1-Asıl dava yönünden;
Kural olarak, TMK’nun 122 nci maddesine göre nişanın bozulması sebebiyle hediyelerin geri alınması istemine dair davalarda kusur aranmaz. Mutad dışı hediyeler ise aynen iade edilir. Aynen iade mümkün değil ise, karşılığı olan bedel sebepsiz zenginleşme kurallarına göre geri verilir.Ancak, giymekle, kullanılmakla eskiyen ve tüketilen ( elbise, ayakkabı, kuaför gideri, pasta, meyve suyu vs, gibi ) eşyaların iadesine karar verilemez.
Yerleşik Yargıtay Uygulamalarına göre de altın ve ziynet eşyası mutad hediye kapsamında olmayıp iadesi gereken hediyeler olarak değerlendirilmektedir.Kaldı ki, davalı 28.04.2009 tarihli duruşmadaki beyanında altınların kendisinde olduğunu ikrar etmiştir.
Ancak, buna rağmen davacının nişan hediyelerine ilişkin istemi, nişanda takılan takıların nişanın davacı tarafından bozulduğu ve örf adet gerekçe gösterilerek reddedilmiştir.
Dinlenen tanık beyanları ve tüm dosya kapsamı ile davalı beyanından davalıya takılan ziynet eşyaları yönünden aynen veya bedelinin tahsiline karar verilmesi gerekirken itibar edilmeyen gerekçeler ile istemin reddine karar verilmesi doğru görülmemiştir.
2-Birleşen dava yönünden;
TMK.nun 121.maddesine göre; “Nişanın bozulması yüzünden kişilik hakkı saldırıya uğrayan taraf, kusurlu olan diğer taraftan manevi, tazminat olarak uygun miktarda bir para ödenmesini isteyebilir.”Bir nişanın bozulmasının, taraflarda değişik ölçülerde de olsa üzüntü yaratması ve menfaatleri haleldar etmesi doğaldır.

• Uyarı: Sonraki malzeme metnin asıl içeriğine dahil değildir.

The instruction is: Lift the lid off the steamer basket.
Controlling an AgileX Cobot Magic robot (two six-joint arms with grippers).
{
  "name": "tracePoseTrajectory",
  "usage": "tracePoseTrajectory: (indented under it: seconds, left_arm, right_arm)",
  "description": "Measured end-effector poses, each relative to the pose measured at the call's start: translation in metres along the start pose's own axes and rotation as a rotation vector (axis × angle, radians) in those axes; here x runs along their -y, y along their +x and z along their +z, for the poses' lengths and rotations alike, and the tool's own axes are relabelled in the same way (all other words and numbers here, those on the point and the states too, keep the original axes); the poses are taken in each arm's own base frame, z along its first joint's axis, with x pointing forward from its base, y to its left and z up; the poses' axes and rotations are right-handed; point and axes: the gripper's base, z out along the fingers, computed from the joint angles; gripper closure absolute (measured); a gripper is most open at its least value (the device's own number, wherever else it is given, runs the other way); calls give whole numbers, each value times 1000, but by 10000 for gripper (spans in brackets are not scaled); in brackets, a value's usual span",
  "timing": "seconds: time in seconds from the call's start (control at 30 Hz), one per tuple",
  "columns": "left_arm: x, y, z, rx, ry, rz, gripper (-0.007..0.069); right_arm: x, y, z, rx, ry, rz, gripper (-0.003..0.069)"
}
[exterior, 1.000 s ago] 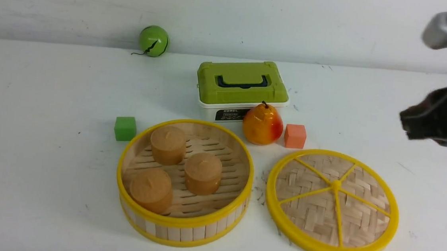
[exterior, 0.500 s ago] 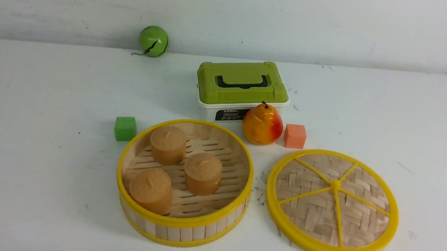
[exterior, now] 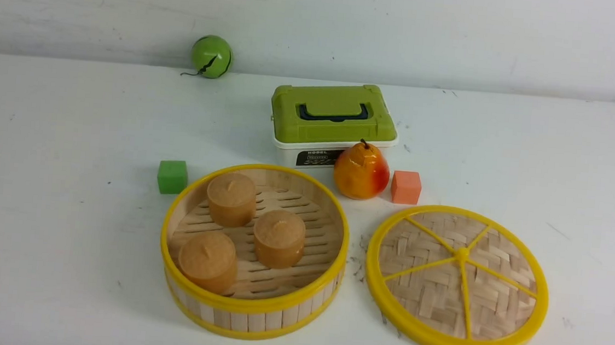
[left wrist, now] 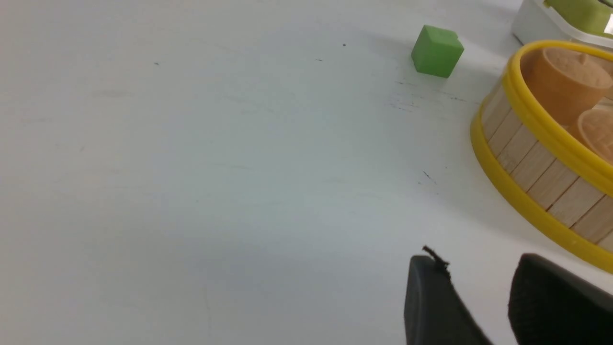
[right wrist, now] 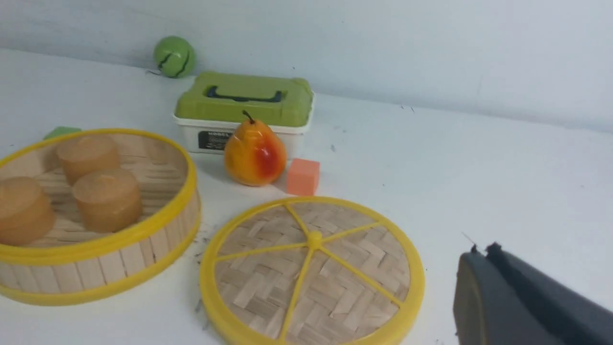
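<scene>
The white counter [exterior: 59, 257] carries everything. On it, near the middle, sits the steamer basket [exterior: 249, 316], open at the top. The lid [exterior: 458, 283] lies flat on the counter just to its right, with a thin strip of bare counter between the two rims. I judge the task is done, since nothing covers the basket.

From here the risk is a stray move. The left tool [left wrist: 479, 261] hangs low over the counter, near the basket's left wall, with its tips a little apart and empty. A swing to the right could knock the wall and slide the basket into the lid. The right tool [right wrist: 481, 251] is to the right of the lid. Its tips lie together with no gap that I can make out, and it holds nothing. A low pass to the left could catch the yellow rim and shove the lid against the basket. Neither tool shows in the front view.

Farther back stands a white box with a green lid [exterior: 334, 114]. A pear [exterior: 361, 171] is close in front of it. Three brown cakes [exterior: 279, 239] stand inside the basket. A green ball [exterior: 211, 56] rests at the far edge by the wall. An orange cube [exterior: 406, 187] sits just beyond the lid's far rim, so a push on the lid away from the robot would hit it. A green cube [exterior: 172, 176] lies left of the basket. Nothing lies on top of the lid.
</scene>
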Motion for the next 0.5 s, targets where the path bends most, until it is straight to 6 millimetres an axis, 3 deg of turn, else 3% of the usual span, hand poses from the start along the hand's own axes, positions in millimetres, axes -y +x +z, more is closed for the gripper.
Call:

Doğal olan bu üzüntü ve menfaat ihlali, manevi tazminata esas alınamaz. Ne var ki, davacı; nişanın bozulması nedeniyle, fahiş bir zarara uğramış ve bu nedenle kişilik hakları da saldırıya uğramış ise, bu durumun ispatı halinde manevi tazminata hükmedilebilir.Somut olayda, davalının (birleşen dosya davacısı) salt üzüntü duyması nedeniyle manevi tazminat isteminin kabulüne karar verilmesi usul ve yasaya aykırı olup bozmayı gerektirmiştir.Bu itibarla yukarıda açıklanan esaslar gözönünde tutulmaksızın yazılı şekilde hüküm tesisi isabetsiz, temyiz itirazları bu nedenlerle yerinde olduğundan kabulü ile hükmün HUMK.nun 428.maddesi gereğince BOZULMASINA ve peşin alınan temyiz harcının istek halinde temyiz edene iadesine, 08.10.2012 tarihinde oybirliğiyle karar verildi.